I've been trying to use Wine to play some DirectX games. One in particular is a shareware game with available source code, ClonkPlanet ( http://www.clonk.de ). It was built with the DirectX 6 SDK. The front end loads all right, but the engine croaks, saying that it couldn't initialize DirctX. At the same time, I get the following error-messages from Wine: $ wine Planet.exe Xlib: extension "XFree86-DRI" missing on display ":0.0". fixme:ddraw:Main_DirectDraw_SetCooperativeLevel (0x4036add0)->(00050023,00000011 ) err:x11settings:X11DRV_ChangeDisplaySettingsExW No matching mode found! (NoRes) This is on a Redhat 9 WS system with locally-compiled Wine 0.0.20040121. /etc/X11/XF86Config was produced by some autoconfiguration utility, and includes the following lines: Section "Device" Identifier "Videocard0" Driver "nv" VendorName "Videocard vendor" BoardName "RIVA TNT2" EndSection I read somewhere that the nVidia driver doesn't do DRI because it has some other way to do graphics. Is there any otsome way to force Wine to do software-only DirectX display? -- resume at http://www.cse.msu.edu/~lamber45/resume.htm PGP key at http://www.cse.msu.edu/~lamber45/newmail.htm#GPGKey
> I read somewhere that the nVidia driver doesn't do DRI because it has some > other way to do graphics. Is there any otsome way to force Wine to do > software-only DirectX display?You read something wrong, the nvidia drivers are closed source, but they use direct hardware rendering (What else could they do?), what they don't use if the dri.sf.net driver, that is open source. But unless you're a GNU fanatic you don't care. Get the nvidia driver from http://www.nvidia.com/object/linux_display_ia32_1.0-5336.html Stop your X server, run the installer as root, then edit your /etc/X11/XF86Config-4 config file, change this line Driver "nv" to Driver "nvidia" save changes and restart X, now you have full openGL 1.4 support, and you can run both linux native apps and windows apps with wine using direct rendering. Ivan.
> It uses 256 colors and X is using > 16-bit color; could this be part of the problem?Yes, it could be. Set X to 256 colours or more. Ivan.
On Wed, 24 Mar 2004, Ivan Leo Murray-Smith wrote:> > It uses 256 colors and X is using > > 16-bit color; could this be part of the problem? > Yes, it could be. Set X to 256 colours or more.X is using 65536 colors. How do I get it to use less? -- resume at http://www.cse.msu.edu/~lamber45/resume.htm PGP key at http://www.cse.msu.edu/~lamber45/newmail.htm#GPGKey
> X is using 65536 colors. How do I get it to use less?Set it to use 24 bit (16 million colours) Ivan.

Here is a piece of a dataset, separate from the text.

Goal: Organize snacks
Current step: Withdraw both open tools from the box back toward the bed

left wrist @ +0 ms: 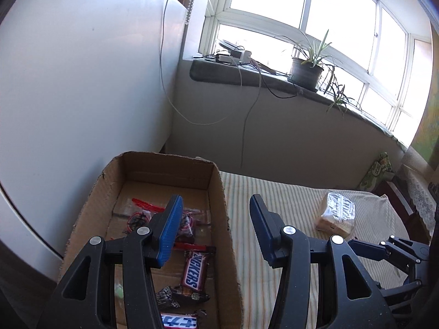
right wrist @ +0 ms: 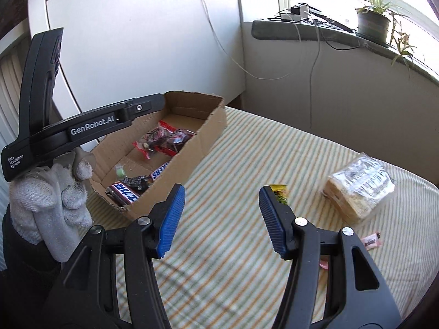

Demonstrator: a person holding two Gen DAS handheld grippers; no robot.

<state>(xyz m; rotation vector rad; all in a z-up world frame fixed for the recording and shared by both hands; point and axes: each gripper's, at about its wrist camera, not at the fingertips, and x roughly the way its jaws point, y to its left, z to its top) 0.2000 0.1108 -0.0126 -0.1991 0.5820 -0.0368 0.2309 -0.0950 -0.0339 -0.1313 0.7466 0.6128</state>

Ivan Leo Murray-Smith wrote:>>X is using 65536 colors. How do I get it to use less? >> >> >Set it to use 24 bit (16 million colours) > >Ivan. > > >_______________________________________________ >wine-users mailing list >wine-users@winehq.org >http://www.winehq.org/mailman/listinfo/wine-users > >Open /etc/X11/XF86Config in your favorite editor and look for Section "Screen". In this section look for DefaultDepth 16 and change it to DefaultDepth 8. 16 is 16 bit, 65K colors 8is 8bit, 256 colors. Rick Knight (rick@rlknight.com)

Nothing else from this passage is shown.